In their Response to the Order to Show Cause, the Defendants argue that the "Plaintiff did not object to Defendant's removal of this action to federal court on the basis of diversity jurisdiction." Dkt. # 6. While that statement is true, it is also irrelevant. As I stated in my prior Order, unlike personal jurisdiction, "subject matter jurisdiction is not waivable and may be raised at any time by a party or by the court sua sponte. " Lyndonville Sav. Bank & Trust Co. v. Lussier, 211 F.3d 697, 700 (2d Cir. 2000).
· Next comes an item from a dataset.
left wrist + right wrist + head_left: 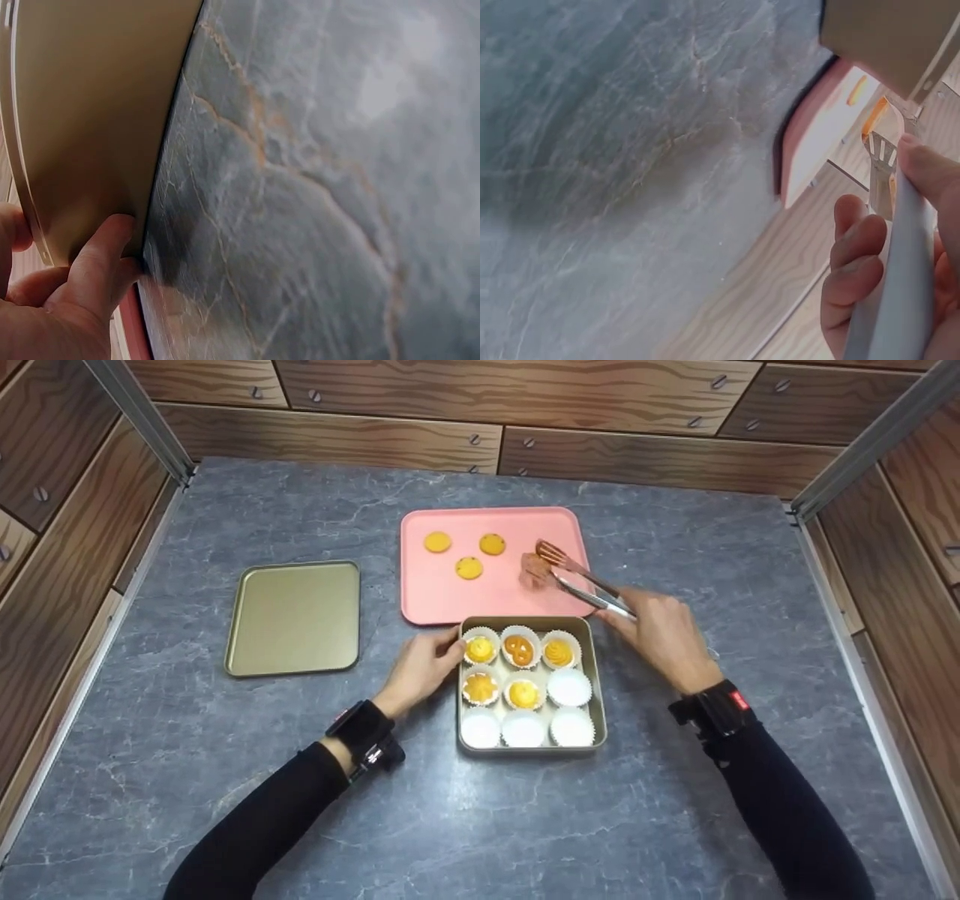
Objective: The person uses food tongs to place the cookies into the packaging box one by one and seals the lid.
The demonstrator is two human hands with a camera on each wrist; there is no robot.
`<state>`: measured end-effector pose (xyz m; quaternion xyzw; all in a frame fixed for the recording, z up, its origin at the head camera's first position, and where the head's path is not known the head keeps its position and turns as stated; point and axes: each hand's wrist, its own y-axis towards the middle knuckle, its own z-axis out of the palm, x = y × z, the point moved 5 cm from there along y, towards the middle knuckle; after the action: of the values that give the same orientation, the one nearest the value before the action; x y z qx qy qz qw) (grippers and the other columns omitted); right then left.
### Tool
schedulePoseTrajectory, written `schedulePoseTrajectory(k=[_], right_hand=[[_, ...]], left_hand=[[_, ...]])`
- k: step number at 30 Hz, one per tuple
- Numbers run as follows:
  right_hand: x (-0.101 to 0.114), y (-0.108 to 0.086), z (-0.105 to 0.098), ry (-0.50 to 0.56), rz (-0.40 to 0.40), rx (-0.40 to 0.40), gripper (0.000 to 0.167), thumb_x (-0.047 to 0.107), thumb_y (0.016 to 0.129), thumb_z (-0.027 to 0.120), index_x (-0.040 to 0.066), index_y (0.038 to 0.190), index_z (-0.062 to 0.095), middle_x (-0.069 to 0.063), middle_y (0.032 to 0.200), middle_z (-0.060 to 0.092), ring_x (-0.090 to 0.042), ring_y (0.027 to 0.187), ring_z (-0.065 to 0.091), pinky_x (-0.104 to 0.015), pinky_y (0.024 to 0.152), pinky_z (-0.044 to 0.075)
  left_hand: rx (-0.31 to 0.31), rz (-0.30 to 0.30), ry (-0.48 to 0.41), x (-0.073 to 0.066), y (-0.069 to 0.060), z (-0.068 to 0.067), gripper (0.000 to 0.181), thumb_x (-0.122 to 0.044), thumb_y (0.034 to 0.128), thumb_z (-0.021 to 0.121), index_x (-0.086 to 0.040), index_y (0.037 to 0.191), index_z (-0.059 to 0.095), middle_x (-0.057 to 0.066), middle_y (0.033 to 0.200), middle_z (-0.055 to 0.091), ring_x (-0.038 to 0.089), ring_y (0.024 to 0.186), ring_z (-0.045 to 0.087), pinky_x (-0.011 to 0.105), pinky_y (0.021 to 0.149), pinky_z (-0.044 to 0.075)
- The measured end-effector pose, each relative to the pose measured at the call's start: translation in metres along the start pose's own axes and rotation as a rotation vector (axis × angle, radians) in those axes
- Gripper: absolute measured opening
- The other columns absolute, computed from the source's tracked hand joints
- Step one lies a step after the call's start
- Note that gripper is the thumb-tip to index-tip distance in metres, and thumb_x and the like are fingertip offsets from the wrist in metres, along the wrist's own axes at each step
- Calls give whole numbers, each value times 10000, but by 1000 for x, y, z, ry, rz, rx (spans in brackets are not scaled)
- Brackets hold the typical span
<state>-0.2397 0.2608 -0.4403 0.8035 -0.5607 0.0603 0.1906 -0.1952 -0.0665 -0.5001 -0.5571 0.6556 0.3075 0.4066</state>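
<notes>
Landmark: square gold-toned metal tin (598, 690), resting on the grey marbled tabletop (525, 832).

Left hand (420, 667) is gripping the tin's far-left corner, fingers curling against the outer wall, thumb at the rim. Its black-sleeved forearm is slanting in from the tin's near left.

Right hand (667, 634) is holding slim silver metal tongs (592, 598), fingers wrapping the handles, just off the tin's far-right corner. The tongs are angling leftward beyond the tin, over the right part of a pink rectangular tray (450, 604). A blurred brownish piece (534, 571) is showing at their tips; cannot tell whether they are pinching it.

Three round yellow cookies (469, 568) are lying on the tray, beyond the tin. Inside the tin, nine white fluted paper cups (524, 730) are standing in three rows, five of them holding yellow-orange pastries (518, 651).

Edges: tray is bordering the tin's far wall; contact unclear. Flat gold square lid (300, 619) is lying well left of the tin, the left hand occupying part of that gap. Tabletop is stretching rightward and nearward from the tin.
</notes>
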Motion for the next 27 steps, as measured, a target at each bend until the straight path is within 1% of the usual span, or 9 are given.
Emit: schedulePoseTrajectory(k=[3,5,8,11,14,15,21,24,27], right_hand=[[3,-8,-7,8,-26,-14,374,368,977,726,47,1168,732,-42,709,608,-249,602,558,-423,519,485],[5,-14,-11,10,-34,-17,366,363,978,726,44,1159,732,-28,701,594,-230,594,535,-384,512,451],[7,-23,-17,7,-41,-18,376,359,977,727,32,1162,726,-28,708,587,-216,593,514,-351,511,416],[8,-32,-22,6,-42,-23,396,359,973,730,28,1189,720,-30,716,599,-206,589,512,-344,505,422],[9,-39,-27,3,-48,-32,415,354,966,741,17,1207,716,-36,725,616,-199,578,513,-351,492,443],[10,-41,-29,3,-53,-38,415,350,962,746,16,1207,716,-36,730,623,-197,577,515,-355,491,451],[12,-51,-37,0,-64,-46,341,341,951,761,46,1119,726,-14,721,604,-180,570,501,-353,471,444],[13,-56,-40,-8,-73,-45,308,325,951,764,57,1096,720,-7,704,587,-175,556,488,-347,462,434],[14,-61,-43,-12,-90,-51,342,306,943,775,51,1167,728,-19,728,631,-171,561,509,-363,470,471]], left_hand=[[5,-13,-7,1,1,0,458,-199,1037,623,-33,1458,550,162,1378,647,95,601,481,250,607,484],[12,-21,-13,1,0,0,464,-200,1039,622,-29,1463,541,169,1347,669,97,577,453,252,570,467],[10,-21,-6,1,1,0,464,-202,1038,624,-31,1462,545,165,1358,663,125,641,538,281,638,521],[4,-15,-7,1,1,1,454,-194,1034,630,-23,1448,556,161,1406,620,208,950,699,342,887,579],[7,-5,-17,1,1,1,447,-180,1033,633,-12,1440,558,163,1434,582,269,1277,617,392,1092,495],[6,1,-19,1,1,1,444,-174,1030,634,-5,1435,562,169,1431,584,284,1312,591,403,1114,476],[-22,22,9,-1,-1,-1,420,-191,1021,638,-39,1412,611,155,1364,644,293,1248,631,430,1087,495],[-29,14,12,-2,-2,-1,417,-201,1019,640,-58,1410,620,145,1356,652,289,1228,641,433,1076,500],[-23,8,-4,-2,-2,0,425,-194,1019,642,-48,1417,607,155,1374,637,291,1237,638,433,1081,498]])
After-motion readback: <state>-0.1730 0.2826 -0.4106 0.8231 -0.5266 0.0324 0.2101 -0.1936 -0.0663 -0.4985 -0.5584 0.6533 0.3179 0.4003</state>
Defendants also posit that Magistrate Judge H. Kenneth Schroeder's decision in Dulski v. Intuitive Surgical, Inc., 10-CV-0234A(Sr), 2011 WL 578758 (W.D.N.Y. Jan. 19, 2011) is "particularly instructive" in this case. According to Defendants, in Dulski, "the complaint was silent as to the amount in controversy... and the Court looked beyond the complaint and notice of removal, and considered plaintiff's prior deposition testimony claiming a number of physical ailments. Based on this other evidence, ' Magistrate [Judge] Schroeder concluded: This is more than sufficient to demonstrate a reasonable probability that plaintiff's damages exceed $75, 000." Dkt. # 6. In my view, Dulski is easily distinguishable from the present case.
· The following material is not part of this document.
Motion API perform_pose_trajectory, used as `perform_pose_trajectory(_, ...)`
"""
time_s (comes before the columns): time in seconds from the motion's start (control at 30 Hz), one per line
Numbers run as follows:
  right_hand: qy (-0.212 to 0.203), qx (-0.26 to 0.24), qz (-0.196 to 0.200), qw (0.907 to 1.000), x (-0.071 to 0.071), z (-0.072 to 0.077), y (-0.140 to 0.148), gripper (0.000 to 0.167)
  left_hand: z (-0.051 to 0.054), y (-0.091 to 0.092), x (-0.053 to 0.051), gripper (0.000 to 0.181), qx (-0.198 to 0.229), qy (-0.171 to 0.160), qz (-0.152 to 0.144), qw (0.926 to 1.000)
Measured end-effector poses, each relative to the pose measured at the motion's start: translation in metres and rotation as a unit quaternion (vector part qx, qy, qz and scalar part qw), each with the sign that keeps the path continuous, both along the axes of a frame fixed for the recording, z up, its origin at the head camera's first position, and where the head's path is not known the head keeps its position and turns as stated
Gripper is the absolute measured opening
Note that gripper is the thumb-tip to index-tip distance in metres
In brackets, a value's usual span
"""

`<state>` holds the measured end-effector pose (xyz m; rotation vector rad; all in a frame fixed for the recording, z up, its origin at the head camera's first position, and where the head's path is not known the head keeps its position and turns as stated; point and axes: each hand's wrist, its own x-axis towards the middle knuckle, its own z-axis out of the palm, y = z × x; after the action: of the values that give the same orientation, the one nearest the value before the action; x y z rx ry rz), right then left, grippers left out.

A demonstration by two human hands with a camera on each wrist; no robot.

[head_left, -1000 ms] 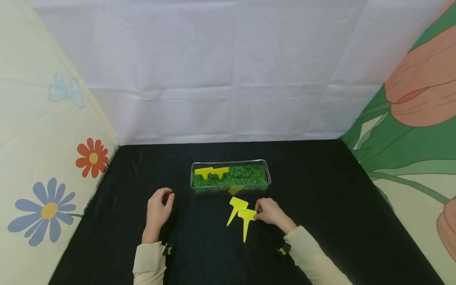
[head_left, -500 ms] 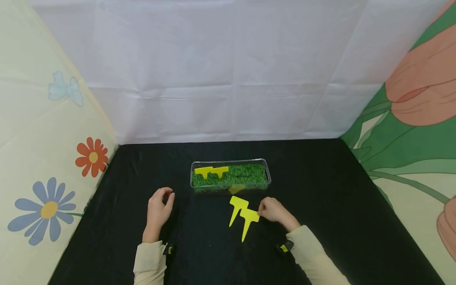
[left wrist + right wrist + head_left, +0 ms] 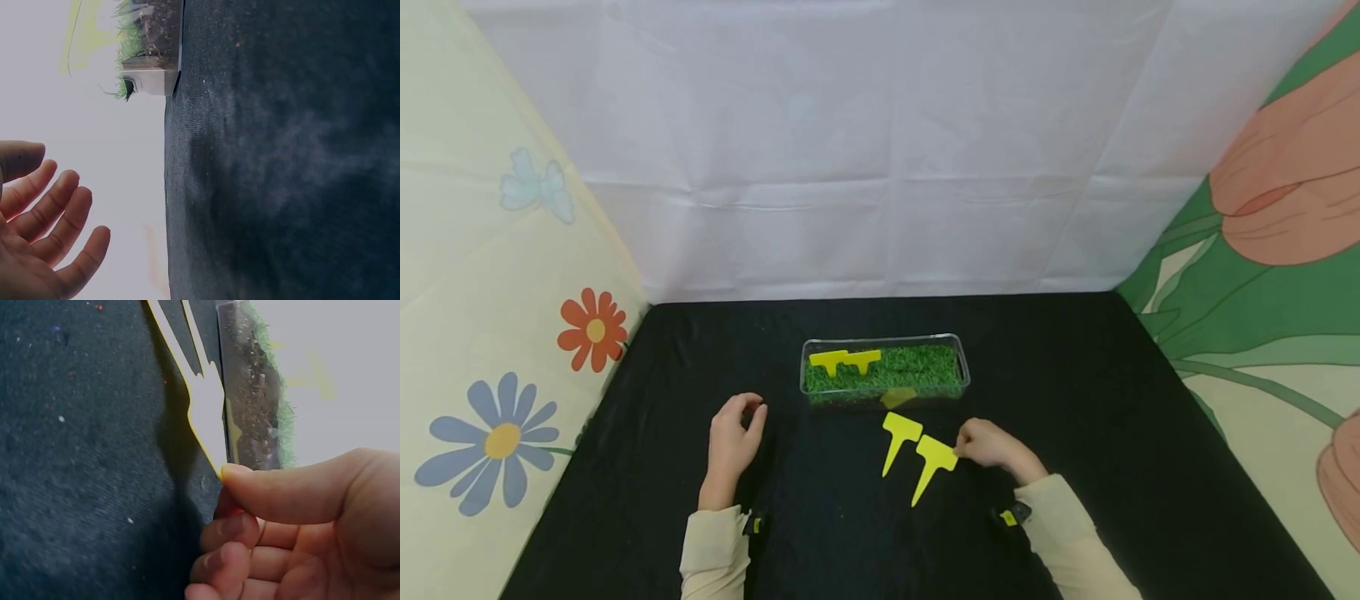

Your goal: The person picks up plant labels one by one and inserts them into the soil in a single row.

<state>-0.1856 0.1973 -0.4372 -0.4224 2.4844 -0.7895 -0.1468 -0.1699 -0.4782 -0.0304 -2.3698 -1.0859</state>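
My right hand (image 3: 992, 446) pinches a corner of a yellow T-shaped plant label (image 3: 936, 454) between thumb and fingertips. In the right wrist view the label (image 3: 205, 419) appears edge-on above the dark cloth, its spike pointing away from the hand. A second yellow plant label (image 3: 902, 427) lies just left of it, in front of the planter. My left hand (image 3: 733, 437) stays left of the planter, fingers loosely bent and holding nothing; the left wrist view shows the same hand (image 3: 50, 231) with its fingers apart.
A clear rectangular planter (image 3: 887, 393) holds soil and green grass (image 3: 925, 367). Two yellow labels stand upright at its left, one of them the leftmost label (image 3: 829, 362). Black cloth (image 3: 842, 533) covers the table; a white sheet (image 3: 887, 167) hangs behind.
My right hand has moved right with its label, drawing it clear of overlapping the second label and tilting its spike to the lower left. My left hand has not moved.
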Motion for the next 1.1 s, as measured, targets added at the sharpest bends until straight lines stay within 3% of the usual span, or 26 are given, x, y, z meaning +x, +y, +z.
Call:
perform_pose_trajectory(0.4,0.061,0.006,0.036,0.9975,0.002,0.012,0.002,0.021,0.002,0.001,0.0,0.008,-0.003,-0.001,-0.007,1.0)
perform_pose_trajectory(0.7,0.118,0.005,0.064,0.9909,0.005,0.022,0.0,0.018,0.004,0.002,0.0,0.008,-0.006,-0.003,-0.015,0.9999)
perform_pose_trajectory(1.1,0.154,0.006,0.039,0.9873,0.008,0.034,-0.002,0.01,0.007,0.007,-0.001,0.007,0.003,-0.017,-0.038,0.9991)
The medical records submitted in this case establish that the Plaintiff underwent knee surgery - which appears to have been successful - and that surgery was paid for by medicare and the Plaintiff's private health insurance. The medical records submitted further show the Plaintiff was only responsible for paying a series of modest co-pays, which amount to several hundred dollars. Indeed, the Plaintiff's Fed.R.Civ.P. 26(a) disclosures only list one category of damages being sought in this case, which the Plaintiff disclosed as "Medical Bills: amount unknown." Dkt. # 4. Notably, there is no mention of any other damages being sought, including pain and suffering, or other similar categories of damages. Nor is there any other documentation in the record to suggest or substantiate a "reasonable probability" of further claimed damages.
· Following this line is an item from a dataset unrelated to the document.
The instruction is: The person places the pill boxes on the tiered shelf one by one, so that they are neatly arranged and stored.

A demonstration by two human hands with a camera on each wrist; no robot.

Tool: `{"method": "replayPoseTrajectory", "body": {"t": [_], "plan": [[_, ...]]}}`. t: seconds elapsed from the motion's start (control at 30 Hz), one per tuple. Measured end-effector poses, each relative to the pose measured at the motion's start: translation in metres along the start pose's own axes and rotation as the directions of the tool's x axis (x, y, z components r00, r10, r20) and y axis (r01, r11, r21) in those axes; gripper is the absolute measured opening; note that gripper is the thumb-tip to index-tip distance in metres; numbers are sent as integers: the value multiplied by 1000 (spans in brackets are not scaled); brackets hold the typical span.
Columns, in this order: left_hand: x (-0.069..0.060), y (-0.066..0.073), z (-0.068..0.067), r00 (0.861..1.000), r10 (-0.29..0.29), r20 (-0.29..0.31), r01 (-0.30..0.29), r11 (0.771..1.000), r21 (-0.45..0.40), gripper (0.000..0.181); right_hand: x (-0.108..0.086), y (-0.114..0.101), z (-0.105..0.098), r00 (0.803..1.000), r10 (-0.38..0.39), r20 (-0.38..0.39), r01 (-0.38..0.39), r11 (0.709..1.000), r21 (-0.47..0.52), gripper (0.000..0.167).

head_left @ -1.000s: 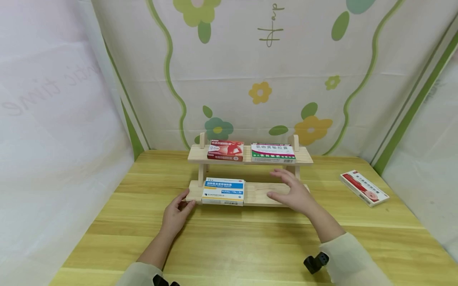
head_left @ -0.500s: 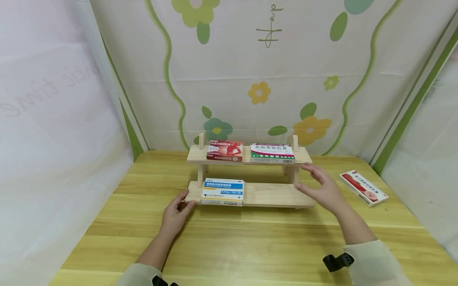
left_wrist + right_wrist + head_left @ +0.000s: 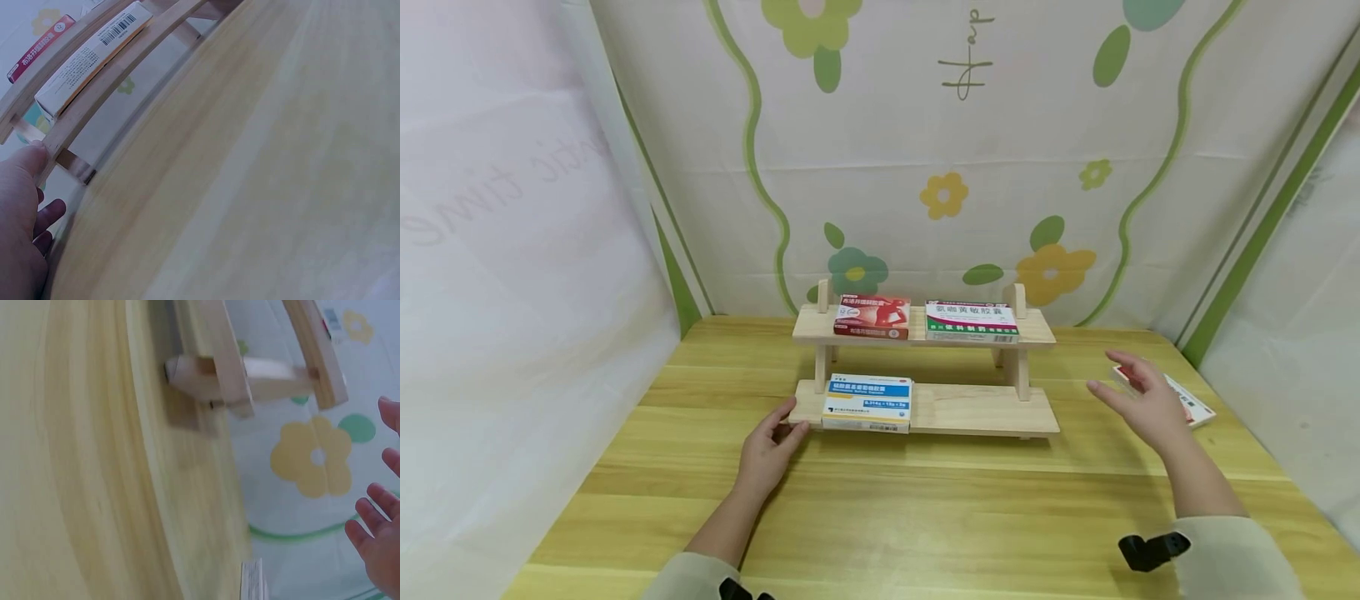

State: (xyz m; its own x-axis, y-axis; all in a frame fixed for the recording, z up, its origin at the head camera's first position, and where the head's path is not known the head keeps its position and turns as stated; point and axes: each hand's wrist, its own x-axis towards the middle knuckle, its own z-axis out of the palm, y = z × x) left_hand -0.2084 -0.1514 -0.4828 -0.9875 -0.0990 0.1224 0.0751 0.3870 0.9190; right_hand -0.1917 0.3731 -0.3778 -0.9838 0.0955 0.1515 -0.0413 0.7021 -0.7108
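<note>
A two-tier wooden shelf (image 3: 985,410) stands on the table. My left hand (image 3: 766,454) holds the left end of its lower board, thumb at the front corner; the left wrist view shows my hand (image 3: 19,212) against the board's end. My right hand (image 3: 1150,408), fingers apart and holding nothing, is over a white and red medicine box (image 3: 1199,412) lying right of the shelf, partly hiding it. A blue and white medicine box (image 3: 868,403) lies on the lower board's left half. On the upper board lie a red medicine box (image 3: 872,317) and a white and green one (image 3: 972,322).
The wooden table (image 3: 910,517) reaches around the shelf. Behind it hangs a white cloth (image 3: 865,150) with printed flowers, and more cloth (image 3: 512,292) closes off the sides. Upright pegs (image 3: 1017,300) rise from the upper board's back.
My right hand has moved right, from in front of the lower board past the shelf's right end to the white and red medicine box. My left hand has stayed at the shelf's left end.
</note>
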Motion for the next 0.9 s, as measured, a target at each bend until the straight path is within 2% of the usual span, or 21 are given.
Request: {"method": "replayPoseTrajectory", "body": {"t": [0.23, 0.37, 0.53, 0.9], "plan": [[0, -1, 0, 1000, -5, -3, 5, 1000, 2, 51, 5, 31, -16, 995, 96, -38, -100, 990, -100, 80], [0, -1, 1, 1000, -5, -2, 5, 1000, 0, 51, 10, 54, -25, 992, 108, -67, -118, 980, -158, 80], [0, 0, 1, 1000, -6, -3, 6, 1000, 1, 51, 10, 78, -34, 990, 115, -85, -129, 975, -183, 80], [0, -1, 1, 1000, 6, -8, -6, 1000, 11, 51, 5, 115, -45, 974, 218, -57, -225, 954, -198, 86]]}}
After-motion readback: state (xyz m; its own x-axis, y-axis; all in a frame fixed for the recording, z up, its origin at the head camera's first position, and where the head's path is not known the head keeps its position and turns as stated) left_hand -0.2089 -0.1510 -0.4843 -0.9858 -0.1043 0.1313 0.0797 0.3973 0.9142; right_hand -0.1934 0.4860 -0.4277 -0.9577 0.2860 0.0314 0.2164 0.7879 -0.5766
In contrast, the Plaintiff in Dulski brought medical malpractice and products liability claims, alleging that a knowingly defective robotic surgical device created a hole in his colon. He further alleged that because of the procedure, he "suffered erectile dysfunction, incontinence, urination out of his rectum, defecation and release of gas through his penis, discharge from his penis and passing of urine from his colon... plaintiff underwent an ileostomy, required a catheter and colostomy bag, and underwent additional surgical procedures on February 9, 2007, April 4, 2007, November 9, 2007 and April 25, 2008." Duslki, 2011 WL 578758, at *2. Those claims were also supported by portions of the plaintiff's deposition testimony, which were attached to defendant's response to the motion to remand. Id. Based upon all of these claimed injuries and repeated surgeries, it is not surprising that Judge Schroeder found these allegations to demonstrate a "reasonable probability" that the damages would exceed $75, 000.

On this record, I cannot conclude that there is a "reasonable probability" that the damages will exceed $75, 000. The only record evidence before me demonstrates that the Plaintiff may have losses of several hundred dollars in medical expenses, which is the only category of damages delineated in her Rule 26(a) disclosures. Even if there were additional claimed losses for pain and suffering, I cannot conclude that the knee injury in this case would translate into losses of $75, 000. It was the Defendants' burden to establish such a loss amount to a reasonable probability, but their submissions fall short. As such, the Defendants have failed to carry their burden to establish this Court's jurisdiction to hear this matter, and this case is remanded to the Supreme Court of the State of New York, County of Monroe, for lack of subject matter jurisdiction.

The Clerk of the Court is directed to close this case, and to transmit this Order to the Clerk of the Supreme Court of the State of New York, County of Monroe.